This was a workshop with Carolyn Pittis, SVP, Publishing of HarperCollins, Nina von Molkte, SVP, Director of Digital Publishing Development, Random House and Jennifer Weltz, VP, Jean Naggar Literary Agency.
One major point made by the agent was that some authors are learning how to use and manipulate social media and those who do are treated better by publishers when it comes to contract time. However, the publishers reps said that there still needs to be a lot more education for authors in the fundamental knowledge of web stuff. They mentioned that there was supposed to be an extra day at DBW aimed at authors and teaching them some web and social media fundamentals, but this was cancelled because of a lack of interest. They felt that this was a shame.

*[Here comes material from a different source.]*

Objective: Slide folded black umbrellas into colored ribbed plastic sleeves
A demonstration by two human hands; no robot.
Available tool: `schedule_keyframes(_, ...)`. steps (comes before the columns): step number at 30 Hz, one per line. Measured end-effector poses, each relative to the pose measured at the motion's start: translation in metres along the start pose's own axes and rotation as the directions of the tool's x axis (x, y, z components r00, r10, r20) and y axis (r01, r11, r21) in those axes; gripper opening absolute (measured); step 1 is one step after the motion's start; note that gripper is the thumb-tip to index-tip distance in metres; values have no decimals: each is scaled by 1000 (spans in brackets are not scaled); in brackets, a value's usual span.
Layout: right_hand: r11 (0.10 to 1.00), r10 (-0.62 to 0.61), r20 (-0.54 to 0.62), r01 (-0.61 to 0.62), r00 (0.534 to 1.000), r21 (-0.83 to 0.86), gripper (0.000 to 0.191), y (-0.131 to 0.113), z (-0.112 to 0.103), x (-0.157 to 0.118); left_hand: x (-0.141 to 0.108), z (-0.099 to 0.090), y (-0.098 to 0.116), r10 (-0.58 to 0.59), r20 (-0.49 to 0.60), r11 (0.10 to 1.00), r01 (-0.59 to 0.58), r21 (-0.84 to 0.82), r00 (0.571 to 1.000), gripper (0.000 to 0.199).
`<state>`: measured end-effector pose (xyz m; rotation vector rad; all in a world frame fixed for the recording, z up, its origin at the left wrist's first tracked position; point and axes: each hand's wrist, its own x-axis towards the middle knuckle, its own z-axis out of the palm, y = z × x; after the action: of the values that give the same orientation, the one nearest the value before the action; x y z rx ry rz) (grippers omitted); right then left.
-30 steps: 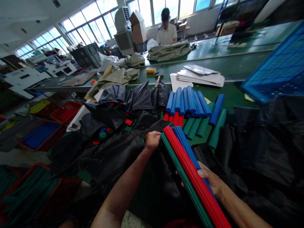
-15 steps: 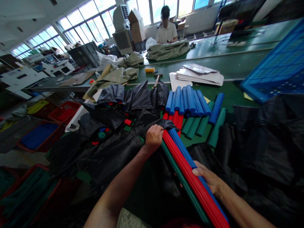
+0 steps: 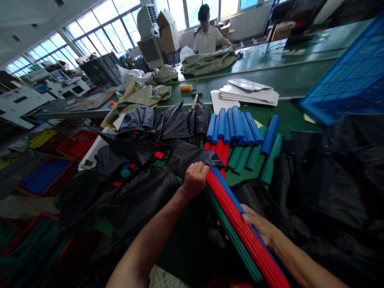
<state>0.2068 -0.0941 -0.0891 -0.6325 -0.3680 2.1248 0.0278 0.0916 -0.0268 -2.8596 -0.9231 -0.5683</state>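
My right hand [image 3: 258,224] is wrapped round a bundle of long ribbed tubes: a red tube [image 3: 240,218], a blue tube [image 3: 229,192] and a green tube [image 3: 231,230]. The bundle slants from the lower right up to the mouth of a black bag [image 3: 192,156], where its far ends are covered. My left hand [image 3: 195,178] grips the bag's edge beside the tube ends, fingers closed on the fabric. Just beyond lie stacked blue tubes [image 3: 237,124] on red tubes [image 3: 220,148], with green tubes [image 3: 240,160] alongside.
Filled black bags [image 3: 141,196] crowd the left, and dark bags [image 3: 339,160] pile up at right. A blue crate [image 3: 345,76] leans at the right edge. White sheets [image 3: 249,95] lie farther back. Red crates [image 3: 45,176] stand low left. Across the table sits a person [image 3: 207,38].
The camera view has shifted slightly. Both my hands keep their holds, and the tubes sit about the same at the bag's mouth. The person opposite has stretched an arm sideways.
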Motion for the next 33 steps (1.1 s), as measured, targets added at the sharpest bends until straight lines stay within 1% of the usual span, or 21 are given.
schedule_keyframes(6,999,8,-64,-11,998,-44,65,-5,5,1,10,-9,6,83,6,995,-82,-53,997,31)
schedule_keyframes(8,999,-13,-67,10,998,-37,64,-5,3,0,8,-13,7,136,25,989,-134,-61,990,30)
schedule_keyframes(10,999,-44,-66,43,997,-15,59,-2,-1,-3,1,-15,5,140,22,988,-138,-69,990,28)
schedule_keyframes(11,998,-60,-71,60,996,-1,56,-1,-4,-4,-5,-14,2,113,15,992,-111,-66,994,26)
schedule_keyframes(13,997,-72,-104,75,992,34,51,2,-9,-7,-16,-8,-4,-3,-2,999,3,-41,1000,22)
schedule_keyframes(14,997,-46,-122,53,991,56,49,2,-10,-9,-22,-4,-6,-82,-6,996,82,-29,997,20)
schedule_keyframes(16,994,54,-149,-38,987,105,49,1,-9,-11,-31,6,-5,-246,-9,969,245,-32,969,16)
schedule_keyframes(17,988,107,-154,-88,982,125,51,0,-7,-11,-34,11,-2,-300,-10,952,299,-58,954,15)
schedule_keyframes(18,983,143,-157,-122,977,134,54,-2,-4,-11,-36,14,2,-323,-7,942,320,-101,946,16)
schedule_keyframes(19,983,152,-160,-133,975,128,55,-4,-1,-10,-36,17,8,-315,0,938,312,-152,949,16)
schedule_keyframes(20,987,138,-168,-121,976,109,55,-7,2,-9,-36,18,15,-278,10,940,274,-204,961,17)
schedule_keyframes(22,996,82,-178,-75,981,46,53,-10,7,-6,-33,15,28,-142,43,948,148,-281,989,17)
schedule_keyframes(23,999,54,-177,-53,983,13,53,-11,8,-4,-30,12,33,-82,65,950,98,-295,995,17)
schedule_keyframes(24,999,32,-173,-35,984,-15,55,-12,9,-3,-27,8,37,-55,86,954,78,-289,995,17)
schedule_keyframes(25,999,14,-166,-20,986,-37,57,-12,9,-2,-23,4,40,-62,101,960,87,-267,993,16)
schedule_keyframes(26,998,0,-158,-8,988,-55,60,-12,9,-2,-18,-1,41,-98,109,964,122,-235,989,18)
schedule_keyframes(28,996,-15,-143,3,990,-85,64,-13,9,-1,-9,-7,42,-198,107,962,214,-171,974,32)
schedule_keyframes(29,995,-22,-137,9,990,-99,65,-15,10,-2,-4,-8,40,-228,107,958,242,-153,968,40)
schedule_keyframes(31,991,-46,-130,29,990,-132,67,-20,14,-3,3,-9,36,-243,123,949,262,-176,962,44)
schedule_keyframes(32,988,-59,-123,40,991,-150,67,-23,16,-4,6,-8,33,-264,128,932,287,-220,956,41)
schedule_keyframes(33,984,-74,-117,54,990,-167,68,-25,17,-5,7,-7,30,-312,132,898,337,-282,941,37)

The publishers both said that they are collecting more and more data to help drive marketing, but the agent said that she has still yet to see this trickle down to authors. As always, the dichotomy between what publishers say they are doing for authors and what the authors (through their agents) actually think is being done is still there. One of the most interesting points made by Weltz, the agent, was that there is a very high opportunity in publishers’ backlists. A lot of these backlist titles are still in print, she says, even though selling only a few copies here and there. Converting these to digital and marketing them strongly could be a good sales opportunity – if they are still selling then they must be good. Getting publishers to listen to this, however, is like beating their heads against a wall.